Preservation of denatured dermis exerts promotive functions in wound healing and improves the appearance and function of skin. Angiogenesis is crucial for wound healing during burn injury. However, the potential molecular mechanism of angiogenesis in the recovery after burn injury remains to be elucidated. Herein, RNA chromatin immunoprecipitation (ChIP) sequencing analysis revealed upregulation of long intergenic non-coding RNA 00174 (linc00174) in the post-burn tissues. linc00174 overexpression promoted angiogenic activities of human umbilical vein endothelial cells (HUVECs) in the heat-denatured cell model, characterized by the promotion of cell proliferation, migration, and tube formation. Mechanistically, linc00174 directly bound to enhancer of zeste homolog 2 (EZH2), thus stimulating the protein level of trimethylation at lysine 27 of histone H3 (H3K27me3). Moreover, inhibition of EZH2 resulted in downregulation of ZNF24 and Runx1, as well as a decline of vascular endothelial growth factor A (VEGFA). Furthermore, EZH2 modulated epigenetic repression of ZNF24 and Runx1 through the promoter of H3K27me3. Additionally, ZNF24 and Runx1 both functioned as transcriptional inhibitors of VEGFA. Taken together, these findings uncover that linc00174 epigenetically inhibits ZNF24 and Runx1 expression through binding to EZH2, thus attenuating the suppression of VEGFA, contributing to the facilitation of angiogenesis during the recovery of heat-denatured endothelial cells.
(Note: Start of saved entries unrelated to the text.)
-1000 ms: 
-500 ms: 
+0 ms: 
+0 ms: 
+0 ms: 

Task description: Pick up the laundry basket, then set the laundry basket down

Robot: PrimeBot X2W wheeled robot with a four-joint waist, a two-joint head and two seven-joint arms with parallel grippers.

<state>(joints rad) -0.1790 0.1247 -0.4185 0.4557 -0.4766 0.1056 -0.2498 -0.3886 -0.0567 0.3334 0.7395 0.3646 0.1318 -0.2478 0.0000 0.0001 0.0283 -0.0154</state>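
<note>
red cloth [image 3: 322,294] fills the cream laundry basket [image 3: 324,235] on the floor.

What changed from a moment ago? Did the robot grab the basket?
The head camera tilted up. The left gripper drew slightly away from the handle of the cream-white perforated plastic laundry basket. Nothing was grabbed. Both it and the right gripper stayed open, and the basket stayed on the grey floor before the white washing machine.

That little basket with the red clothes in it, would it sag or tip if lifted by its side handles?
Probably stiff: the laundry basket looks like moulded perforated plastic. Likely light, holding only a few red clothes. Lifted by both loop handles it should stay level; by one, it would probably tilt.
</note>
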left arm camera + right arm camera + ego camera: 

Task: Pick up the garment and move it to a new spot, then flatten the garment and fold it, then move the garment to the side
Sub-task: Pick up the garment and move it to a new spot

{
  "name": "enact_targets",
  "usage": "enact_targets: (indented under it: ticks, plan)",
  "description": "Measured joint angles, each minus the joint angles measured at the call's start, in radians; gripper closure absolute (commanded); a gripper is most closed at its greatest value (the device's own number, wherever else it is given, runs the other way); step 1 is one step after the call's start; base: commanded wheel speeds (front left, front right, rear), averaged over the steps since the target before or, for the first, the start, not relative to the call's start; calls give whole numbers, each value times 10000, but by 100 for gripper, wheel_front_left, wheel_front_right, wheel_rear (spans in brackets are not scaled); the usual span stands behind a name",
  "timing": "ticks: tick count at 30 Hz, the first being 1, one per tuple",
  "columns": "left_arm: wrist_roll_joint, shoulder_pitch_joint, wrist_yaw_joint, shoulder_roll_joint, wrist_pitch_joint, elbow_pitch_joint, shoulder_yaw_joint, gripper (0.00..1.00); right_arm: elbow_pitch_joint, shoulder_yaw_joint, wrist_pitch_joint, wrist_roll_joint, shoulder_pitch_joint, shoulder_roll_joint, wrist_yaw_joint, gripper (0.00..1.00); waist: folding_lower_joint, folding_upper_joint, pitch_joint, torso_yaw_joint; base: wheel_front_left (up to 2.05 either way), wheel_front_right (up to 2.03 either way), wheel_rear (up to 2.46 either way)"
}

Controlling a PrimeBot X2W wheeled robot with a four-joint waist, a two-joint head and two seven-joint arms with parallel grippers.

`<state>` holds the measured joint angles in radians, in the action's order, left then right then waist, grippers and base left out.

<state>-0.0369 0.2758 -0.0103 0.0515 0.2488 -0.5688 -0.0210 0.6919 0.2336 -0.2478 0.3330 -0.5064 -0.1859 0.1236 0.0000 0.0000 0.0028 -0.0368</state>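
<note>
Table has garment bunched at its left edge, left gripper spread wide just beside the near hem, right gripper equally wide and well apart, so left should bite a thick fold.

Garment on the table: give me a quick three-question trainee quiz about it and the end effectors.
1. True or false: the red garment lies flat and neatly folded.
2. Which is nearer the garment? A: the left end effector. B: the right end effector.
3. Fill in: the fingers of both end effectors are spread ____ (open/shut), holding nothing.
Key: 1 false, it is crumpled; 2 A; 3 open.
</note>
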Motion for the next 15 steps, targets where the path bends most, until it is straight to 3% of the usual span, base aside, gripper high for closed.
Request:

保存变性的真皮在伤口愈合中起到促进作用，并改善皮肤的外观和功能。血管生成对于烧伤过程中的伤口愈合至关重要。然而，烧伤后恢复中血管新生的潜在分子机制仍有待阐明。在本文中，RNA染色质免疫沉淀（ChIP）测序分析揭示了烧伤后组织中长基因间非编码RNA 00174（linc00174）的上调。linc00174在热变性细胞模型中，过表达促进人脐静脉内皮细胞（HUVEC）的血管生成活性，其特征在于促进细胞增殖，迁移和管形成。机械上，linc00174直接与zeste同系物2（EZH2）的增强子结合，因此刺激了组蛋白H3（H3K27me3）的赖氨酸27处的三甲基化蛋白水平。此外，对EZH2的抑制导致ZNF24和Runx1的下调，以及血管内皮生长因子A（VEGFA）的下降。此外，EZH2通过H3K27me3的启动子调节ZNF24和Runx1的表观遗传抑制。此外，ZNF24和Runx1均作为VEGFA的转录抑制剂。综上所述，这些发现揭示了linc00174通过与EZH2结合而表观遗传地抑制ZNF24和Runx1的表达，从而减弱了对VEGFA的抑制，在热变性内皮细胞的恢复过程中促进了血管生成。以及血管内皮生长因子A（VEGFA）的下降。此外，EZH2通过H3K27me3的启动子调节ZNF24和Runx1的表观遗传抑制。此外，ZNF24和Runx1均作为VEGFA的转录抑制剂。综上所述，这些发现揭示了linc00174通过与EZH2结合而表观遗传地抑制ZNF24和Runx1的表达，从而减弱了对VEGFA的抑制，在热变性内皮细胞的恢复过程中促进了血管生成。以及血管内皮生长因子A（VEGFA）的下降。此外，EZH2通过H3K27me3的启动子调节ZNF24和Runx1的表观遗传抑制。此外，ZNF24和Runx1均作为VEGFA的转录抑制剂。综上所述，这些发现揭示了linc00174通过与EZH2结合而表观遗传地抑制ZNF24和Runx1的表达，从而减弱了对VEGFA的抑制，在热变性内皮细胞恢复过程中促进了血管生成。